▶ **REQUIRED WORK**:
Please copy exactly the lines from the top of the data through the line containing "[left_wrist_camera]", and nothing else.

▽

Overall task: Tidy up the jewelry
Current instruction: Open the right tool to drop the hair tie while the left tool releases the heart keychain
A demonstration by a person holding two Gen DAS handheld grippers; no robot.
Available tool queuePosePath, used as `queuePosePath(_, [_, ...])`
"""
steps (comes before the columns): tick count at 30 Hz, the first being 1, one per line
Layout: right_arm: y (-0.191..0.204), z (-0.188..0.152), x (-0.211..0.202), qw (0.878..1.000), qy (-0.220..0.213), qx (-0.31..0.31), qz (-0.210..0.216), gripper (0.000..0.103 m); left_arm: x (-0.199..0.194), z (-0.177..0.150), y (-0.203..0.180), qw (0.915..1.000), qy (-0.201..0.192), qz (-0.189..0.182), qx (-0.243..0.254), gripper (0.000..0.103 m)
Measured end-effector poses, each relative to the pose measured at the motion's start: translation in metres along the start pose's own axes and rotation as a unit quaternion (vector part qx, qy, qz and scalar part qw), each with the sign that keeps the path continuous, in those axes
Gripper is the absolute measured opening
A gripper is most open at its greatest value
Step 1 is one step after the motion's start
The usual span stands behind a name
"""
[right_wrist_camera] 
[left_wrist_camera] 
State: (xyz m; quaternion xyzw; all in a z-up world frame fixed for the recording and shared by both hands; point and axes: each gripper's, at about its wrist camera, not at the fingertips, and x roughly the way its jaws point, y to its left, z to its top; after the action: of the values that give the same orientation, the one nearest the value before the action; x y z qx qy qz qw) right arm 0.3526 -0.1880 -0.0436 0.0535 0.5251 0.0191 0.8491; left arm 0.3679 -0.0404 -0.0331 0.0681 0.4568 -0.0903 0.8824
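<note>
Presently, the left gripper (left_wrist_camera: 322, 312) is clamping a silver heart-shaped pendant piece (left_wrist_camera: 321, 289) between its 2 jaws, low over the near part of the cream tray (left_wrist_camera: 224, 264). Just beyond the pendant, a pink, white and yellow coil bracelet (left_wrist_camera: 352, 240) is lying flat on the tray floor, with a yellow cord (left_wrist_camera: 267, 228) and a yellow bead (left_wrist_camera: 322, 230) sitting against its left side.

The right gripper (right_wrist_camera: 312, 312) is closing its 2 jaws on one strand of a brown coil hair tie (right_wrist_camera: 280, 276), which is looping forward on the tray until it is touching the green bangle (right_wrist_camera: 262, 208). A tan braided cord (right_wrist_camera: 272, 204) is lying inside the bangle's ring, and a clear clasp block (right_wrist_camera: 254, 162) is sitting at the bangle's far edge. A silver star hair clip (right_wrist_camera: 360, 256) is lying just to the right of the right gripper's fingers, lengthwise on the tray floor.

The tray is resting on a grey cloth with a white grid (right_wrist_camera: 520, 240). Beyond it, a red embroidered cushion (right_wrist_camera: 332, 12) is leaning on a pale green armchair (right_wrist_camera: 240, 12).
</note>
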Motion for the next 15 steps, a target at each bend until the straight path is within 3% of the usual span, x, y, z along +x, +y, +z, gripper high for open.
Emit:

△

▶ **RESPONSE**:
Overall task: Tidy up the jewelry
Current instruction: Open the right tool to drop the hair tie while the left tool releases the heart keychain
A demonstration by a person holding two Gen DAS handheld grippers; no robot.
Available tool queuePosePath, used as `queuePosePath(_, [_, ...])`
"""
steps (comes before the columns): tick count at 30 Hz, the first being 1, one per line
Layout: right_arm: y (-0.191..0.204), z (-0.188..0.152), x (-0.211..0.202), qw (0.878..1.000), qy (-0.220..0.213), qx (-0.31..0.31), qz (-0.210..0.216), gripper (0.000..0.103 m); left_arm: x (-0.199..0.194), z (-0.177..0.150), y (-0.203..0.180), qw (0.915..1.000), qy (-0.201..0.192), qz (-0.189..0.182), qx (-0.243..0.254), gripper (0.000..0.103 m)
Measured end-effector poses, each relative to the pose measured at the motion's start: translation in metres along the start pose's own axes and rotation as a unit quaternion (vector part qx, qy, qz and scalar part qw), each with the sign that keeps the path continuous, in those axes
Gripper is the absolute measured opening
A gripper is most open at its greatest value
Step 1 is one step after the motion's start
The usual span stands behind a name
"""
[right_wrist_camera] 
[left_wrist_camera] 

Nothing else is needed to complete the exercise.